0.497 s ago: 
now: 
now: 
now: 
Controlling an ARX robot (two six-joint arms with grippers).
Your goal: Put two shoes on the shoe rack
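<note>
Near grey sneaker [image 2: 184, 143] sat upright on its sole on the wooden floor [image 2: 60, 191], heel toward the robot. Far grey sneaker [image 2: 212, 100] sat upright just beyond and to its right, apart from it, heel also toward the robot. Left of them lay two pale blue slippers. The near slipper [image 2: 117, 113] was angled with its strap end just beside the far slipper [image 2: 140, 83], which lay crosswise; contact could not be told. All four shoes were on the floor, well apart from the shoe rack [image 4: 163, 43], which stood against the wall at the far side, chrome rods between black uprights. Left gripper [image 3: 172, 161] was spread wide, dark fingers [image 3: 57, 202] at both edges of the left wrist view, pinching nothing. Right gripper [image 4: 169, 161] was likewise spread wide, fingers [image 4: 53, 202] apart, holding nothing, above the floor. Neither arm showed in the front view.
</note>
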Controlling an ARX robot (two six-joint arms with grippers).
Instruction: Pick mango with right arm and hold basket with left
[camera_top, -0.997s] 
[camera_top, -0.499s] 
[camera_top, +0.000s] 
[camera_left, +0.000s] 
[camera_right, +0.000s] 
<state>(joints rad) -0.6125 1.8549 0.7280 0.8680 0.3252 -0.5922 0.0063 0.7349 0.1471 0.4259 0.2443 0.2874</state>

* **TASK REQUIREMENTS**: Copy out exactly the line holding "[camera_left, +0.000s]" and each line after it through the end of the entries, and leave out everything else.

* **ANSWER SECTION**:
[camera_left, +0.000s] 
[camera_right, +0.000s] 
<state>(joints rad) -0.6125 1.8549 0.7280 0.8680 0.3252 -0.5922 0.0063 0.7349 0.1471 0.4259 0.2443 0.2874</state>

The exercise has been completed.